# What's your Goldens' heart rate?



## SadiesWorld (Nov 13, 2012)

Hey guys!
I noticed that my girls resting heart rate is about 50-55 when she's sleeping. I have read that this is too low. Do you know your dogs heart rate?


----------



## Jennymay7 (Aug 26, 2015)

My female 2 year old has a resting heart rate of 40-50. I first noticed it after she got spayed....I'm a nurse and she was acting very drugged up after surgery so out came my stethoscope and her heart rate was in the 40s! But she was fine. After she recovered from the surgery her heart rate has remained low. As long as there is no other issues I wouldn't be too concerned. Athletic dogs, like humans, can have very low heart rates. Signs that there could be a problem include pale gums, lethargy, weight loss, difficult breathing. If she's otherwise healthy you could probably just ask the vet at her next check up


----------



## SadiesWorld (Nov 13, 2012)

Thank you for the information!
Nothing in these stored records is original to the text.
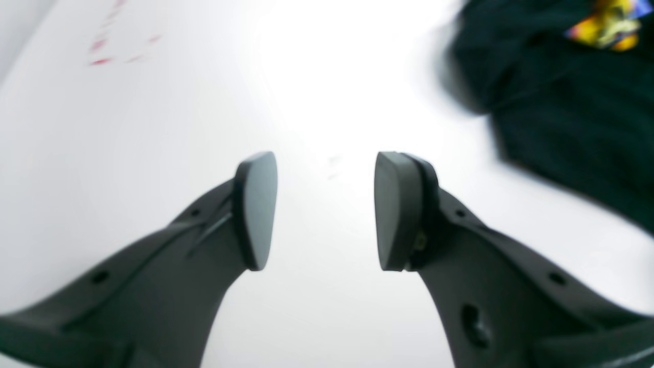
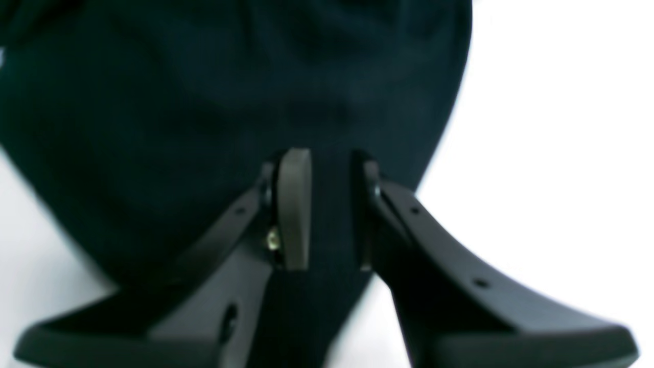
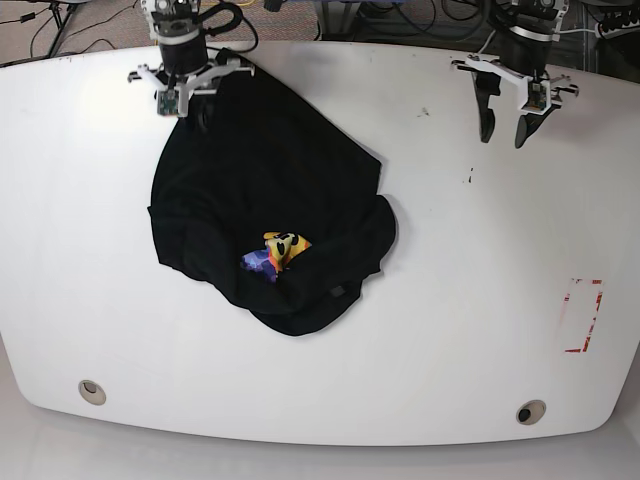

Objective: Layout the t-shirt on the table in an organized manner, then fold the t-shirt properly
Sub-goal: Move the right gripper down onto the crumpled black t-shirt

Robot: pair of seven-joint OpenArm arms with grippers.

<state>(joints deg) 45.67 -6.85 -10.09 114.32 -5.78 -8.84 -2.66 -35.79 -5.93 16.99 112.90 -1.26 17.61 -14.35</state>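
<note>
The black t-shirt (image 3: 260, 190) lies crumpled on the left half of the white table (image 3: 450, 300), with its yellow emoji print (image 3: 285, 245) folded in near the middle. My right gripper (image 3: 195, 112) is at the shirt's far corner. In the right wrist view its jaws (image 2: 332, 209) are shut on a fold of the black cloth (image 2: 204, 102). My left gripper (image 3: 503, 140) hangs over bare table at the far right, open and empty (image 1: 325, 209). The shirt (image 1: 572, 102) and its print (image 1: 608, 23) show at the upper right of the left wrist view.
A red-outlined rectangle mark (image 3: 583, 315) is at the table's right side; it also shows in the left wrist view (image 1: 102, 51). Two grommet holes (image 3: 92, 391) (image 3: 530, 411) sit near the front edge. Cables lie beyond the far edge.
</note>
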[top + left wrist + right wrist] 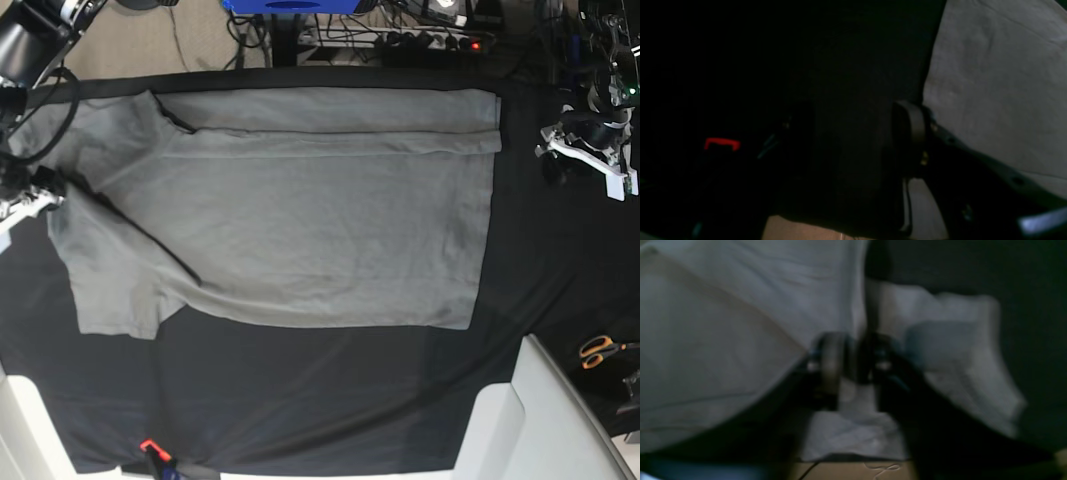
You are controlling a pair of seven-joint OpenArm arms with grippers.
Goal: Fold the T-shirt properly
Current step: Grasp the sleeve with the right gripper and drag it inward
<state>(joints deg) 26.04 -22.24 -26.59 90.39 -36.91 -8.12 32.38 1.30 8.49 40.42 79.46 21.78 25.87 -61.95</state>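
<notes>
Left wrist view: dim and mostly black, left claw low over the black cloth, one dark finger just beside the edge of the grey T-shirt; opening impossible to tell here

Right wrist view: blurred, right claw nearly closed, pads pinching a fold of T-shirt fabric

Base view: T-shirt spread flat on the black-covered counter, far long edge folded inward; right claw at the shirt's sleeve end, left claw well apart over bare cloth, seemingly open with nothing held; orange-handled scissors near the white block
</notes>
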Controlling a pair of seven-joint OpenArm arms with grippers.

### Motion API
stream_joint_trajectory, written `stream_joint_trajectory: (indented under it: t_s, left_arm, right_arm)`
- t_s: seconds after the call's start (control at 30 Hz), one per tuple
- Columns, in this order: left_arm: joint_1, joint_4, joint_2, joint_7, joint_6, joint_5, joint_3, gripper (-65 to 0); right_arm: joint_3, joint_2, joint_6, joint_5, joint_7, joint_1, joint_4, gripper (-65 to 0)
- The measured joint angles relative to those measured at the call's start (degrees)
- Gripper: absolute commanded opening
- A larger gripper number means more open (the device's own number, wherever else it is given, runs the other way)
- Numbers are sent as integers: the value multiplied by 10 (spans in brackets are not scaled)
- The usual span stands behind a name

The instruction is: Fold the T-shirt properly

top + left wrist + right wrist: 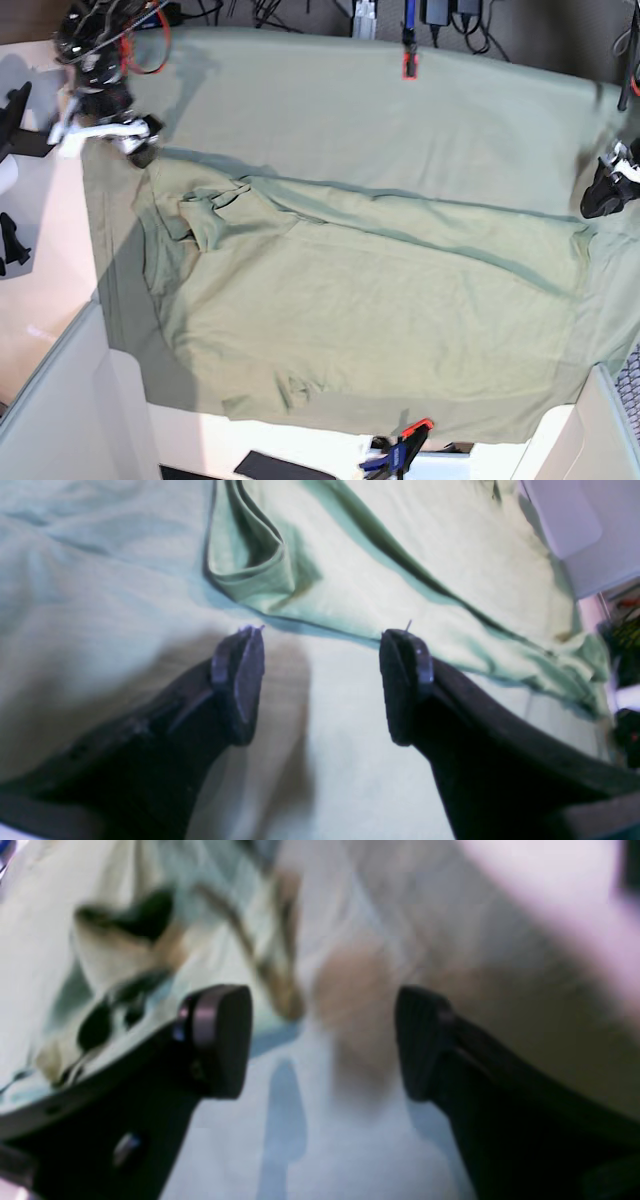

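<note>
Lying spread across the middle of the desk, the T-shirt (370, 320) rested on a larger green cloth sheet (330, 110), its long folded edge running from the far left down toward the right side. A sleeve (205, 215) was bunched and turned over near the left end, and small wrinkles gathered along the near hem. Bare sheet lay open on the far side of the shirt, well apart from it. The shirt's fabric looked soft and matte, pale sage, with stitched hems; in the left wrist view its edge (320, 627) showed as a doubled seam with a curled, pocket-like fold. The left end effector (606, 195) hung at the right edge of the base view, just off the shirt's right end, its dark fingers (240, 680) spread wide with nothing between them and plain cloth beneath. The right end effector (135, 140) stood at the far left corner of the shirt, its padded fingers (220, 1040) likewise spread and empty, though that wrist view was badly blurred. An orange clamp (408, 62) pinned the sheet at the far edge, and another clamp (405, 455) with blue handles gripped the near edge. Cables (140, 40) crowded the far left corner beside the right arm.
</note>
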Motion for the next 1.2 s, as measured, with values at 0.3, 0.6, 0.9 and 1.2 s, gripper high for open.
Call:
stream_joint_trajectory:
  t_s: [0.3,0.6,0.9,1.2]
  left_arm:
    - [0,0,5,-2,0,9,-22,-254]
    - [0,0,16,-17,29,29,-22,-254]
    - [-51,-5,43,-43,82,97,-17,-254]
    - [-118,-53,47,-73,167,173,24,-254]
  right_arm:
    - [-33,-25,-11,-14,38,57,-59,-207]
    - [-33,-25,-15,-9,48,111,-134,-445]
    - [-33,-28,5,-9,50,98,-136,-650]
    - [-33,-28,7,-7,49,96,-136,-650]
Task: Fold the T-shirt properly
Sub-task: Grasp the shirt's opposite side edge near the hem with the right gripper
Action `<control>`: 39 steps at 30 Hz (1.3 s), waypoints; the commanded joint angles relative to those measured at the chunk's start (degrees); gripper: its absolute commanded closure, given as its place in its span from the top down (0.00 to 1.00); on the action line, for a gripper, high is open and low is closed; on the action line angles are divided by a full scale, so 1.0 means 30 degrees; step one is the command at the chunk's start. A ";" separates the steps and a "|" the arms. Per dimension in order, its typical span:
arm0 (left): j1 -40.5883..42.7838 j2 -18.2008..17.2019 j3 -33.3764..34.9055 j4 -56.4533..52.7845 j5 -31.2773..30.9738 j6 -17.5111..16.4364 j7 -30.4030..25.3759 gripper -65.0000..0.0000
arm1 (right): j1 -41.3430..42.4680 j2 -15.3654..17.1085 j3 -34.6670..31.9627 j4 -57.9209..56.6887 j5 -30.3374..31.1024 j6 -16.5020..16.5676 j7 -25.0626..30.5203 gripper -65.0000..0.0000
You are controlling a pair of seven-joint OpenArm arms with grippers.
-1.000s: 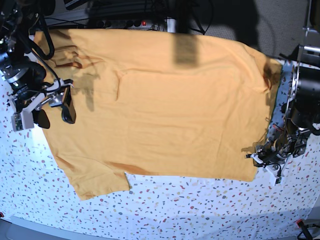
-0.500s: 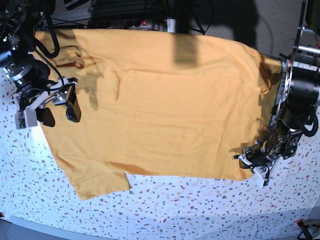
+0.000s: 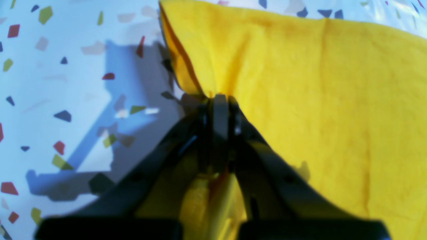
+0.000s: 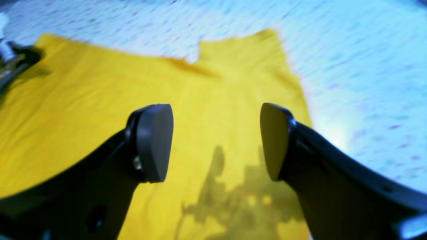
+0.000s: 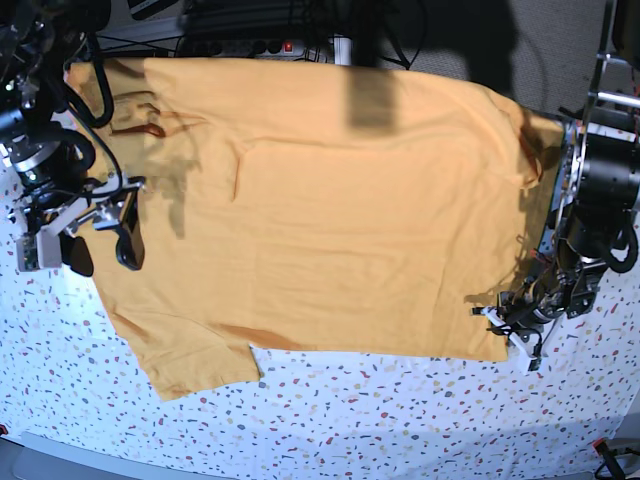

I'm guessing it is normal for her.


----------



## hotel4dogs (Sep 29, 2008)

Tito's is normally around 50, too . He's a very active dog, and apparently just has a good heart muscle. I wouldn't worry. 
If you're looking at *normal* ranges online, remember the larger the dog, the slower the heart rate. The more athletically fit the dog (or human), the slower the heart rate.
Caveat---any concerns should be discussed with your vet.


----------



## SadiesWorld (Nov 13, 2012)

Thank you!! Since she has no other symptoms. I assume it is normal for her.


----------



## GoldenCamper (Dec 21, 2009)

It can vary from dog to dog given age, exercise they have on a daily basis or medical issues but sounds great to me.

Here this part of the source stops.